Target Hunger 2019
Local food banks thank community for almost 42,000 pounds of food collected by Target Hunger!
While food donations are down slightly from last year (48,000 in 2018), organizers were pleased to see an increase in financial donations accepted online.
Donations are still trickling in from individuals who missed getting their bags out in time for pickup, or chose to skip the doorstep pickup in favor of dropping off their donations at the food banks or local grocers this week.
“We’re thankful for everyone who participated by putting a bag out on their doorstep, and are equally grateful to the community volunteers for organizing the event and recruiting the people and resources necessary to complete all of the work on our behalf,” says Maral Kiani Tari, executive director with Lethbridge Food Bank. “We couldn’t pull off a food drive of this size without the support of the community and the hundreds of volunteers that pitched in to help.”
“We felt our goal of 100,000 pounds, equivalent to 1 can per person in Lethbridge was realistic,” says Danielle McIntyre, executive director with Interfaith Food Bank. “Each food bank processes about 70,000 pounds of food each and every month, and during the summer our stocks tend to get quite low.

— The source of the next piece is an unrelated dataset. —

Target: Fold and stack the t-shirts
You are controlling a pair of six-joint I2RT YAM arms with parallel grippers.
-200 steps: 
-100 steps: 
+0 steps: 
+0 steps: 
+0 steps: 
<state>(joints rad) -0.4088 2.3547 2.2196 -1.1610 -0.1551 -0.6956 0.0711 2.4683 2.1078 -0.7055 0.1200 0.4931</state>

Though we didn’t quite reach the goal, food collected from Target Hunger will provide each food bank with 2 weeks of food stocks to help local families, and we’ve made huge strides in engaging our community in addressing local hunger needs.”
In addition to food contributions, community members also gave of themselves, offering their time to assist on event day, or to encourage participation from the community. A very special thank you should be extended to
- Target Hunger Planning Committee comprised of representatives from both food banks, and community members dedicated to battling hunger in Lethbridge and area.

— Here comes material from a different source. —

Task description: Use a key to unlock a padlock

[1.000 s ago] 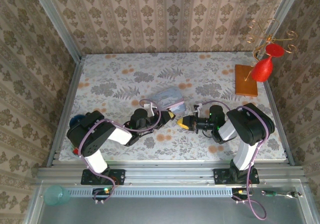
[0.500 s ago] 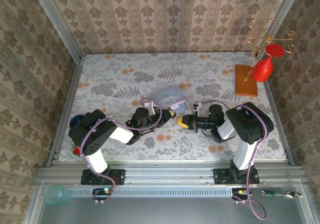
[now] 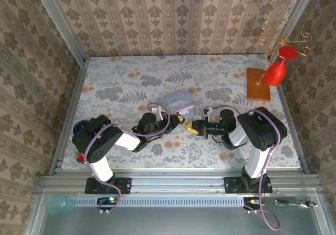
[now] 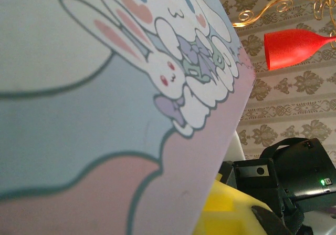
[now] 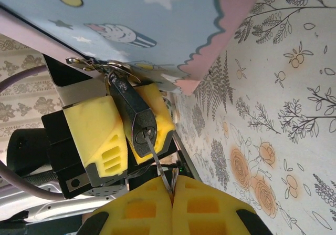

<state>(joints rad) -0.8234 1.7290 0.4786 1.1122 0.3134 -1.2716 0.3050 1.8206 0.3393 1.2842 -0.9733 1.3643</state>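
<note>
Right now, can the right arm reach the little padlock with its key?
Probably yes. The right gripper pinches the key, its tip at the keyhole of the padlock, which the left gripper holds facing it. Nothing lies between them.

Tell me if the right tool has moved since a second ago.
Yes, barely: the right tool edged away from the table's near edge, toward the tin.

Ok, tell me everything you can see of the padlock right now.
The padlock is small, with a dark metallic body and a silvery shackle hooked into the clasp of the pastel tin. It lies tilted, keyhole toward the right hand, whose key sits in it. Yellow fingers of the left hand grip its sides.
</note>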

- Kush Patel and Yamin Raza, Serving Communities Intern Program (SCIP) students, who kept the committee on track by overseeing route maps, coordinating volunteers and promoting the event.

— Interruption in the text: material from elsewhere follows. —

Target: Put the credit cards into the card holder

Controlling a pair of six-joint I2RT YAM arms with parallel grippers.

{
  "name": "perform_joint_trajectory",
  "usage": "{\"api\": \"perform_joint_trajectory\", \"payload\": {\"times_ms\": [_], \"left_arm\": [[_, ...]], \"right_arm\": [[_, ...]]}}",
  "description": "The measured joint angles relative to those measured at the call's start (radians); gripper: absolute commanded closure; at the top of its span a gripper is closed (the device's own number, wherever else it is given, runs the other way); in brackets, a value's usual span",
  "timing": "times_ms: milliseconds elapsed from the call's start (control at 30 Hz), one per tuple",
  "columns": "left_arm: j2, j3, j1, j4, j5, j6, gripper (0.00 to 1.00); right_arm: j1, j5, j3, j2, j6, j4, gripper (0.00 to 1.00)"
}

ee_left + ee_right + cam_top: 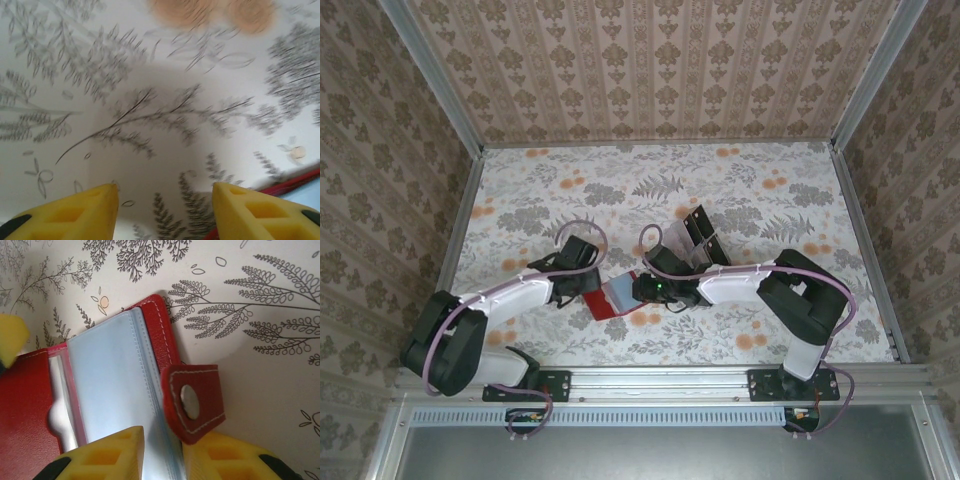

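The red card holder (607,300) lies open on the table between my two grippers, its pale blue sleeves (110,380) facing up and its clasp tab (195,400) folded over the right edge. My right gripper (165,440) pinches that right edge, one finger on the sleeves and the other under the tab; from above it (638,290) sits at the holder's right side. At the holder's left, my left gripper (165,192) hangs open over bare table, with the red rim (292,184) beside its right finger. Black credit cards (702,236) lie behind the right arm.
The flowered table cover (770,190) runs to patterned walls at the back and both sides. A metal rail (660,380) carries the arm bases along the near edge. The left gripper's yellow finger (10,337) shows at the holder's far side.
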Motion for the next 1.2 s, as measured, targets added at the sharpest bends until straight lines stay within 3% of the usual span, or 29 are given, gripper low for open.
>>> {"api": "perform_joint_trajectory", "payload": {"times_ms": [300,733,1000,1200], "left_arm": [[-0.179,0.042,-0.032,-0.027,0.060,0.002,0.39],[-0.256,-0.160,-0.181,0.112,0.126,-0.238,0.39],[-0.188,-0.220,-0.167,0.192,0.095,-0.259,0.39],[-0.161,-0.227,-0.077,0.269,0.092,-0.202,0.39]], "right_arm": [[0.027,0.052,-0.029,-0.001,0.106,0.064,0.72],[0.043,0.098,-0.078,0.003,0.259,0.175,0.74],[0.058,0.131,-0.091,0.005,0.326,0.207,0.75],[0.074,0.142,-0.091,0.011,0.351,0.223,0.75]]}}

- Ivan Djomegni, Aldrin Azucena and Don Castillo , SCIP students, for the development and maintenance of the Online Sign-up tool, which saved the food banks thousands of dollars in software development costs.
- All of the major grocers that assisted with promotion and acted as drop off locations: 2 local Safeway stores, both Save on Foods stores, Sobey’s Uplands, Real Canadian Superstore, Real Canadian Wholesale Club, Troy’s No Frills and Simon’s No Frills
- Volunteer Lethbridge, Lethbridge Public Library, Park Place Mall and ATB Centre for helping to promote the event through Hot Spot locations.
- Volunteer Lethbridge, Lethbridge Public Library, Servus Sports Centre and Exhibition Park for helping to promote the event through Hot Spot locations.
- Staples for providing printing services.
- Local media outlets for multiple public service announcements and event promotion.
- Several local groups and agencies who hosted events to collect for Target Hunger, including the Lethbridge Public Library Food for Fines program and Westminster Community Pool Opening Day.
- The Movie Mill for providing advertising in theatres.
- The hundreds of volunteers who assisted with bag delivery and pickup, sorting at collection sites and hosting community events to support Target Hunger. A special mention to almost 100 volunteers from the LDS Young Single Adults group.
- The thousands of community members who contributed food and financial donations to help our neighbors in need.